We’re not living in Victorian times anymore. For the most part people in business want to do ‘the right thing,’ rather than getting rich at the cost of labour abuses, boardroom corruption and a polluted planet. But that’s not to say that people don’t often look the other way when they know something isn’t quite right – as the banks’ libor, PPI and forex scandals, VW’s emission cheating and Tesco’s financial creativity attest.
A report just published by the Chartered Institute of Internal Auditors (IIA) calls out Britain’s biggest businesses for failing to accompany their ethical words with action. It found that while 94 FTSE 100 companies mentioned ethics in their 2014 annual reports, just 23 had some way of measuring whether they were behaving ethically. Although that’s five more than last year, the IIA says the figure suggests Britain’s biggest firms still don’t have ‘demonstrable oversight and control’ of ethical standards. None disclosed a target for ethical performance.
‘Almost all serious reviews of the global financial crisis and other business scandals since then have highlighted the importance of improving ethical standards and corporate culture,’ said its chief executive Dr Ian Peters. ‘Allegations of unethical behaviour can damage both a company’s reputation, and the overall financial strength of the business.’
The IIA has a point, but how on earth does a company measure ethics? The examples it gives are pretty shallow.
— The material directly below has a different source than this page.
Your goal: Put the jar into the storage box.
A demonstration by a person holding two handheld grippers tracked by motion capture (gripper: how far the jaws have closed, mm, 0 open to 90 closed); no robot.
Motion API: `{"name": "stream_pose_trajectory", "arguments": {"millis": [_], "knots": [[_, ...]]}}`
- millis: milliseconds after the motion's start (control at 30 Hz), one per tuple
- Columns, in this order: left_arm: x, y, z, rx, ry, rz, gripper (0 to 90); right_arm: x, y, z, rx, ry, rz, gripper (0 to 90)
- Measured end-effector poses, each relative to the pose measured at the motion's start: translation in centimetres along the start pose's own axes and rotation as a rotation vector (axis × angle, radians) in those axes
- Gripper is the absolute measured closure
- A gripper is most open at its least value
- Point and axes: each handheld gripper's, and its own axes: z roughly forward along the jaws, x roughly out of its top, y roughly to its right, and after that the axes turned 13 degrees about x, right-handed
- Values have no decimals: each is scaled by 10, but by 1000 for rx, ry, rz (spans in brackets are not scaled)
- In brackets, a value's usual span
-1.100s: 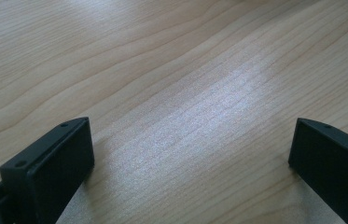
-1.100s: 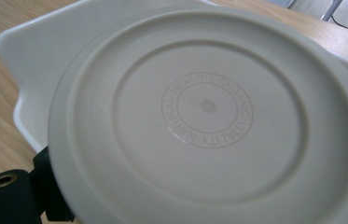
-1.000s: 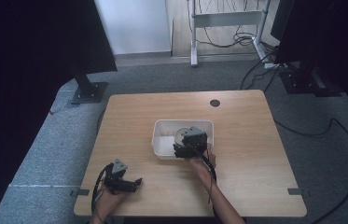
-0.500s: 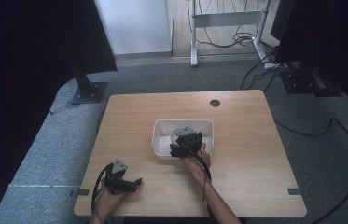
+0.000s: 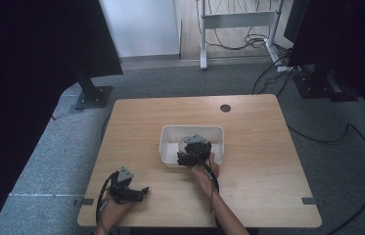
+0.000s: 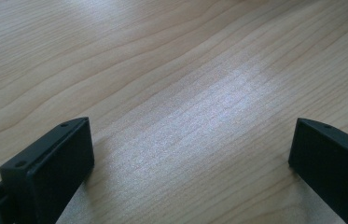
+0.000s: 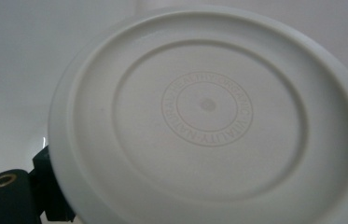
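A white round dish with a ringed, embossed underside sits close in front of the right gripper view, with white bin wall behind it. One black finger presses against its lower left rim; the other is hidden behind the dish. In the high view my right gripper hangs over the near part of the white rectangular bin, shut on the dish. My left gripper rests low at the table's front left. Its jaws stand wide apart over bare wood, and the left gripper holds nothing.
The wooden table has a small dark cable hole near its far edge. Dark monitor stands and floor cables lie beyond the table on grey carpet.
My right gripper has moved forward from the bin's near rim to over its inside. The left gripper has stayed in place.
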Motion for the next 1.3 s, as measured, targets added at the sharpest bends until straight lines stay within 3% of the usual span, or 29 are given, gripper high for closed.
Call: {"name": "stream_pose_trajectory", "arguments": {"millis": [367,500,1300], "knots": [[0,0,0,0,0,0,0,0,0,0,4,-4,7,84],[0,0,0,0,0,0,0,-1,2,0,26,-9,3,34],[0,0,0,0,0,1,0,5,-4,-32,37,10,-102,12]]}}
The insurance firm Aviva’s metric of ethical behaviour is simply the proportion of staff who said in a survey that they had read and understood the company’s code of ethics (96% - presumably the remaining 4% don’t value their jobs, or simply answered ‘don’t know’). Drinks company Diageo’s slightly more meaningful ‘metric for ethical performance’ is the proportion of staff who have passed its Annual Certificate of Complicance.
While both of these are good things, they are far from being meaningful measures of ethical behaviour. Just because someone has ticked a box or answered some questions doesn’t mean they are behaving responsibly. In fact, if you were behaving irresponsibly the last thing you're going to do is admit to it in the annual employee ethics survey. Measuring ethics in a thorough and objective way is at best extremely onerous and at worst impossible.
Rewarding people based on their performance against some kind of ethical criteria is just asking them to game the system. Even measuring the bad things - customer complaints, carbon emissions, legal bills - risks incentivising cover-ups. While encouraging people to do good and sanctioning them for wrongdoing are both important things for companies to do, attempts to reduce these to some kind of metric seem doomed to failure.
Ethics isn't simply about action, it's also about intent. Companies and their staff will only truly behave ethically when they believe that's what they ought to be doing - not just to satisfy the demands of their board.